Concilio Vaticano II
Constitución sobre la Divina Revelación, Dei Verbum 3-4
Dios, que por medio del Verbo crea todas las cosas (cf. Jn 1, 3) y las mantiene en la existencia, da a los hombres un testimonio permanente de sí mismo en las realidades creadas (cf. Rom 1, 19-20). Pensando en dar a conocer el camino de la salvación celestial, fue más allá y se manifestó desde el principio a nuestros primeros padres... Tuvo incesantemente bajo su cuidado al género humano, para dar vida eterna a los que con perseverancia hacen el bien en busca de la salvación (cf. Rom 2, 6-7). Luego, en el tiempo que había señalado, llamó a Abraham para hacer de él una gran nación (cf.
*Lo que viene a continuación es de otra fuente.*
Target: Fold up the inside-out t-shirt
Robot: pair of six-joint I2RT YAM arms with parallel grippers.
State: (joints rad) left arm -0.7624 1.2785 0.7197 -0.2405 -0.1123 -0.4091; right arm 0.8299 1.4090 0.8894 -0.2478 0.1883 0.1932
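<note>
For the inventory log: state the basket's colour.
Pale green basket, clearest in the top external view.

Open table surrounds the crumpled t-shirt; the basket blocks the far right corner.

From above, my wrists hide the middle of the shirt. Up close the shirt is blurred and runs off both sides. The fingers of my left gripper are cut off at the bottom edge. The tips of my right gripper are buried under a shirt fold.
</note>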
Gn 12, 2). Por los patriarcas y después por Moisés y los profetas, enseñó a este pueblo a reconocerse como el único Dios vivo y verdadero, Padre providente y juez justo, y a esperar al Salvador prometido por él, y de esta manera preparó el camino para el Evangelio a través de los siglos.
Luego, después de haber hablado de muchas y variadas maneras a través de los profetas, "por fin en estos días Dios nos ha hablado por el Hijo" (Hb 1, 1-2). Porque envió a su Hijo, Verbo eterno que ilumina a todos los hombres, para que habite entre los hombres y les hable de la intimidad de Dios (cf. Jn 1, 1-18). Jesucristo, por tanto, el Verbo hecho carne, fue enviado como "un hombre a los hombres". Él "habla las palabras de Dios" (Jn 3,34) y completa la obra de salvación que su Padre le encomendó (cf. Jn 5,36; 17,4). Ver a Jesús es ver a su Padre (Jn 14,9). Por eso Jesús perfeccionó la revelación al cumplirla con toda su obra de hacerse presente y manifestarse: con sus palabras y obras, con sus señales y prodigios, pero especialmente con su muerte y resurrección gloriosa de entre los muertos y envío definitivo del Espíritu de verdad.